University of Cagliari

Author Of 1 Presentation

Patient-Reported Outcomes and Quality of Life Poster Presentation

P1003 - A cohort analysis of MS patients exposed to high-dose corticosteroids (ID 768)

Speakers
Presentation Number
P1003
Presentation Topic
Patient-Reported Outcomes and Quality of Life

Abstract

Background

Corticosteroids in high dose (HDC) is the recommended treatment for multiple sclerosis (MS) relapses. Most common first line treatment consists of three to five days courses of 1 g of intravenous methylprednisolone. The choice of HDC duration varies due to different clinical considerations.

Objectives

Our aim was to determine which demographic factors, comorbidities and MS clinical considerations led to the choice of a longer or shorter HDC course duration, also exploring the possible effect on clinical benefit reported by treated patients after one month.

Methods

MS subjects with a clinical relapse of MS or with MRI activity who underwent a treatment with HDC were enrolled. Demographics (sex and age), clinical features (type of relapse and EDSS) and medical history (occurrence of metabolic, immune and psychiatric comorbidities) were collected prior to HDC. After a month, subjective clinical benefit was also evaluated. Regression models were used to evaluate the relationships of HDC duration and clinical benefits after 1 month with demographic and medical variables.

Results

101 MS patients were enrolled (mean age 44 years, male 24.8%, mean EDSS 3.1). Most of them (92.1%) had a clinical relapse (31.1% with multisystem involvement), 7.9% only had brain MRI activity. 66.3% were on DMDs. 36.6% had comorbidities (autoimmune comorbidities 16.8%) and 45.8% had mood disorder. Linear regression showed that older age (p 0.039) and psychiatric comorbidities (p 0.019) correlate with the choice of shorter HDC treatment (3 days).

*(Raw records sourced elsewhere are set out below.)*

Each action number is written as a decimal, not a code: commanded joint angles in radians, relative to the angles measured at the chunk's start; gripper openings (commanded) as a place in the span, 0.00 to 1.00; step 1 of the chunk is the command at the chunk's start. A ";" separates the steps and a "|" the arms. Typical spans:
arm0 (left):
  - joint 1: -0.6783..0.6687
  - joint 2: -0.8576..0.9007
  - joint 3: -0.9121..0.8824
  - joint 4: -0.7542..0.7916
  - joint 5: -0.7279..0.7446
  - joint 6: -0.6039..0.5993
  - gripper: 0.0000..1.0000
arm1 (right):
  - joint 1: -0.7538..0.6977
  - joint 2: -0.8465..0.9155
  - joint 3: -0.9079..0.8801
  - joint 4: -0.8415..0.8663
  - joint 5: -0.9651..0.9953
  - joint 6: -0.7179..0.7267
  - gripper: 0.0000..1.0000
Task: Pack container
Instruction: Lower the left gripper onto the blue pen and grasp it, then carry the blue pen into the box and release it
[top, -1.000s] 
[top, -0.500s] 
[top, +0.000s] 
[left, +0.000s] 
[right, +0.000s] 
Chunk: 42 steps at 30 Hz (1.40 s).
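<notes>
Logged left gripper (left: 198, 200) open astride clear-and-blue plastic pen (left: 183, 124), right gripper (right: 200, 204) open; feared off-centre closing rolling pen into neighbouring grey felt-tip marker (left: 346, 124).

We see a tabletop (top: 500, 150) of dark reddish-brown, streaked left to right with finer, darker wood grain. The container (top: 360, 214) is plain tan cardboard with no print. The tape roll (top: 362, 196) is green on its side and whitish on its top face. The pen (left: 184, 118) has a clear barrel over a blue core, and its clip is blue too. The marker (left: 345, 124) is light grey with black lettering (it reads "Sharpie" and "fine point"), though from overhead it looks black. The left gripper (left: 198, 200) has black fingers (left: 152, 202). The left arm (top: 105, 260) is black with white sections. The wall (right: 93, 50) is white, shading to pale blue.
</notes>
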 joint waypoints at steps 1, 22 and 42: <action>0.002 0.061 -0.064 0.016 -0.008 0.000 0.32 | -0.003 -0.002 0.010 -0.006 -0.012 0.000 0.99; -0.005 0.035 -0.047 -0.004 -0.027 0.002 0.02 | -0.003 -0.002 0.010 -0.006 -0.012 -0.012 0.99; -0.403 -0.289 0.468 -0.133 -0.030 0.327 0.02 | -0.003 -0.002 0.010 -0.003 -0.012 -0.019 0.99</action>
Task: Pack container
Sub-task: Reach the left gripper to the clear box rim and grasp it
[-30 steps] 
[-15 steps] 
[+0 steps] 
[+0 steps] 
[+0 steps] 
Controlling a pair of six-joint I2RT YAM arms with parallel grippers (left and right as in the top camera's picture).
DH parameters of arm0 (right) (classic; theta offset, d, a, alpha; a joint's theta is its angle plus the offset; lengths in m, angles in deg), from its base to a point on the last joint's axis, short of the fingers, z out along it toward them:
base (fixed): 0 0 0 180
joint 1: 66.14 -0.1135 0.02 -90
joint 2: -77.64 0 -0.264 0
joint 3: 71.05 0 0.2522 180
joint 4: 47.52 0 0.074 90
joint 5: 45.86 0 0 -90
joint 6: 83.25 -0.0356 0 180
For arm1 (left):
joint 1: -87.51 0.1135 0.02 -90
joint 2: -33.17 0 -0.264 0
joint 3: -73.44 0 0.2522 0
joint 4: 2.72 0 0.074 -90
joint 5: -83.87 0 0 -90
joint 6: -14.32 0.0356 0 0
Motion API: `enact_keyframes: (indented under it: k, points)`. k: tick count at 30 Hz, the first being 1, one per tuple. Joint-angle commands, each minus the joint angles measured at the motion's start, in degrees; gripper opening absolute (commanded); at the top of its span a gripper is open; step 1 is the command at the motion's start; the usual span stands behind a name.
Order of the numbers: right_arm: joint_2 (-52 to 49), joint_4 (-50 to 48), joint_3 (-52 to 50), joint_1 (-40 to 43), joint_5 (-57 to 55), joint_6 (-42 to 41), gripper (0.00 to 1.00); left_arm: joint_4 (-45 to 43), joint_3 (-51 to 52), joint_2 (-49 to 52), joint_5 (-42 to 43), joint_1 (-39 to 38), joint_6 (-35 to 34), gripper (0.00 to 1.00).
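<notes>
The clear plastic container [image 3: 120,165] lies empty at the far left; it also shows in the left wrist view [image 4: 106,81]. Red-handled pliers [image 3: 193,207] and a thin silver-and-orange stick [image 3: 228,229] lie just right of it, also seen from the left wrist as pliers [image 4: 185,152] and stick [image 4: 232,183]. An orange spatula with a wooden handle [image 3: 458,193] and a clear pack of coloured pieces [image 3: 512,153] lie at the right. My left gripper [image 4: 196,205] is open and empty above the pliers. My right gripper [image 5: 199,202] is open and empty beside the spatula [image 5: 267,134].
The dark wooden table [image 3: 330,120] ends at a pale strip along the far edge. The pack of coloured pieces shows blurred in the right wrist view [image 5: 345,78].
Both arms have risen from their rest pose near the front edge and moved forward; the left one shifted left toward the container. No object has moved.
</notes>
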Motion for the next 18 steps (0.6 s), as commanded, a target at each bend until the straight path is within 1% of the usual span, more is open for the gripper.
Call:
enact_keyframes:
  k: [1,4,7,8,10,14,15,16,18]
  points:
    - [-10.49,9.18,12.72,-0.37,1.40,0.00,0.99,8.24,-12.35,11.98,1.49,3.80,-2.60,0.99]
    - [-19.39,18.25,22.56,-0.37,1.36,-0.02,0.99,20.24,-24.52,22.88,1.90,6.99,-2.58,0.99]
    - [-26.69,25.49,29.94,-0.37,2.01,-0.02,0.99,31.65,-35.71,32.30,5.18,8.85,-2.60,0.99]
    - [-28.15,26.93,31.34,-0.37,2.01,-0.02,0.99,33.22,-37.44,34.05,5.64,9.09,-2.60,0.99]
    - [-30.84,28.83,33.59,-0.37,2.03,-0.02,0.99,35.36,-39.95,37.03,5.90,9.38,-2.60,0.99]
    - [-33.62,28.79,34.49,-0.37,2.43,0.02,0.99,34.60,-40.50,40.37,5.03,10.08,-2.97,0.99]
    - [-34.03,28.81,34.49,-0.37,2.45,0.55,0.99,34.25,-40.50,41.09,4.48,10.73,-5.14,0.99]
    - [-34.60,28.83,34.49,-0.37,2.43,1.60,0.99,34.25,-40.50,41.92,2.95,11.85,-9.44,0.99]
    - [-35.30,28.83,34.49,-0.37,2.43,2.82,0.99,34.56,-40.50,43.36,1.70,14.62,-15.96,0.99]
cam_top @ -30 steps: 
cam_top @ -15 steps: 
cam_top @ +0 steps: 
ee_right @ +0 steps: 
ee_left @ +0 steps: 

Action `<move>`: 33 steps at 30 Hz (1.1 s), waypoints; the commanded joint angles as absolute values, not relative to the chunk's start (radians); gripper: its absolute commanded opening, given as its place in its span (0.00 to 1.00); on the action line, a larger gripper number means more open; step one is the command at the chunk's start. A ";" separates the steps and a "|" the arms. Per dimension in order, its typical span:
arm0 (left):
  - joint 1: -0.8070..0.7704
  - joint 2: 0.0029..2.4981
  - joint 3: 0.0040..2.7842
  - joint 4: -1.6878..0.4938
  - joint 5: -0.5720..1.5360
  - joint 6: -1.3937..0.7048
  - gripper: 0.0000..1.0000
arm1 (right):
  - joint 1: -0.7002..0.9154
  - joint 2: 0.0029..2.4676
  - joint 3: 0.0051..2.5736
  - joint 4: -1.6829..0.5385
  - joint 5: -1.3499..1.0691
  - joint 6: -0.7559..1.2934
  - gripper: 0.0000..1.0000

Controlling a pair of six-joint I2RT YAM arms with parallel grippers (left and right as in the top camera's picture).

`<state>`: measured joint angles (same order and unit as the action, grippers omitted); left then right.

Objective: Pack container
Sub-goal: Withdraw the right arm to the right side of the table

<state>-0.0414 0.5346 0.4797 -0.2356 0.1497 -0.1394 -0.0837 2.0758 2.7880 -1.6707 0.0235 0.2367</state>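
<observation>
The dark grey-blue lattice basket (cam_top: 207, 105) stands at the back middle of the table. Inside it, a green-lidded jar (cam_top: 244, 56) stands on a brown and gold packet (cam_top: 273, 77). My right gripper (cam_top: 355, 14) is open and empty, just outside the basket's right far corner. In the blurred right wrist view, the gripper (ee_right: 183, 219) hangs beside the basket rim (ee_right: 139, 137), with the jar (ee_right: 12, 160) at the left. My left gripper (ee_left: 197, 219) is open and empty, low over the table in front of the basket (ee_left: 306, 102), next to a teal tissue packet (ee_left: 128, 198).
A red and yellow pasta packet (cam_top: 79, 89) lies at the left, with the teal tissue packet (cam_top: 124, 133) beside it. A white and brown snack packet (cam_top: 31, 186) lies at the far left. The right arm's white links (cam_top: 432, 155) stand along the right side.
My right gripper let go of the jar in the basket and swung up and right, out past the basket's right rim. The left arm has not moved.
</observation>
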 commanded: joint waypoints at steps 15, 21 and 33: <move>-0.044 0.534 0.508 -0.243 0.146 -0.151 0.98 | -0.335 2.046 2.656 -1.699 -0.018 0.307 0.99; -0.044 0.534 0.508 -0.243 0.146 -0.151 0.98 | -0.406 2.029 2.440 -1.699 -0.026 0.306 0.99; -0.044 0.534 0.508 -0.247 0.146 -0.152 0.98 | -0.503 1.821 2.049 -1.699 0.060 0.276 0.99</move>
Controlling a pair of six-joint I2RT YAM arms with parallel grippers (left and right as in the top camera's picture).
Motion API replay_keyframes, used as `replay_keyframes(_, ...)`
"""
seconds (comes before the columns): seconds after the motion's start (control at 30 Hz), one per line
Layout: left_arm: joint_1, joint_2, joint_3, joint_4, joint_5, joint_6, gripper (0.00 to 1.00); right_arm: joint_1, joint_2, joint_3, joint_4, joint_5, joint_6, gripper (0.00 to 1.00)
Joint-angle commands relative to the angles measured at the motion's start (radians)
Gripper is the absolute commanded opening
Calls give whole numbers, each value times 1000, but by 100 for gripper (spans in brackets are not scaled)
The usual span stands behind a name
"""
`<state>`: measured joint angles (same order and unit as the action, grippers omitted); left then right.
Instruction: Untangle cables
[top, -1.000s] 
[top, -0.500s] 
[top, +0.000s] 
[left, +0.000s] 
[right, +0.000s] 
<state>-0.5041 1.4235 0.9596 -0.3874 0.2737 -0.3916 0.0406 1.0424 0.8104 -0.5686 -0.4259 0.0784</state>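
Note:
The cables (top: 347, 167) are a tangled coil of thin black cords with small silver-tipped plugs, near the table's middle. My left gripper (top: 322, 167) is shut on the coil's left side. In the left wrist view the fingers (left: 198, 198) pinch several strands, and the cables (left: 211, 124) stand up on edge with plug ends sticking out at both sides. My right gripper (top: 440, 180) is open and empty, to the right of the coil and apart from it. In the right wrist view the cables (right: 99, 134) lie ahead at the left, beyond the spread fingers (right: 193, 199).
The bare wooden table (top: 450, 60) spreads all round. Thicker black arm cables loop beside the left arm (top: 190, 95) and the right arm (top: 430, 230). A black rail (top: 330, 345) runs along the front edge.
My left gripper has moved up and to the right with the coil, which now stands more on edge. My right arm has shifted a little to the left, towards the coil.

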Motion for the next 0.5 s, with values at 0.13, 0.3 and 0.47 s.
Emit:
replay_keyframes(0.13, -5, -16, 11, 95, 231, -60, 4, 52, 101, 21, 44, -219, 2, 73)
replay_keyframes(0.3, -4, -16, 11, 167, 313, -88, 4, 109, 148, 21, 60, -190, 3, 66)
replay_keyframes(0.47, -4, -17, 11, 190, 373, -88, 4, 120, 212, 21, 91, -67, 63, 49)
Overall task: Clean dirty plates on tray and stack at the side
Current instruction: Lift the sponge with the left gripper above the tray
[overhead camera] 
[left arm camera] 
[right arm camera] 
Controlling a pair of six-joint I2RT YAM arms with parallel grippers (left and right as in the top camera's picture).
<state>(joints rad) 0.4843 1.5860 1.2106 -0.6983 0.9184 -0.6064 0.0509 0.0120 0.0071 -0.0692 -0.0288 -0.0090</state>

Conversely, multisystem deficit relapses correlate with the choice of longer treatment (5 days) (p 0.001). Subjective clinical benefit after one month was only associated with EDSS score pre HCD treatment (p 0.004), while no association was reported with number of days of treatment.

Conclusions

Data suggests that some clinical factors, such as severity of relapse, age and comorbidities can affect the choice of HDC course duration. Shorter HDC treatments in selected patients appear to be an appropriate treatment option that does not affect the reported clinical benefit.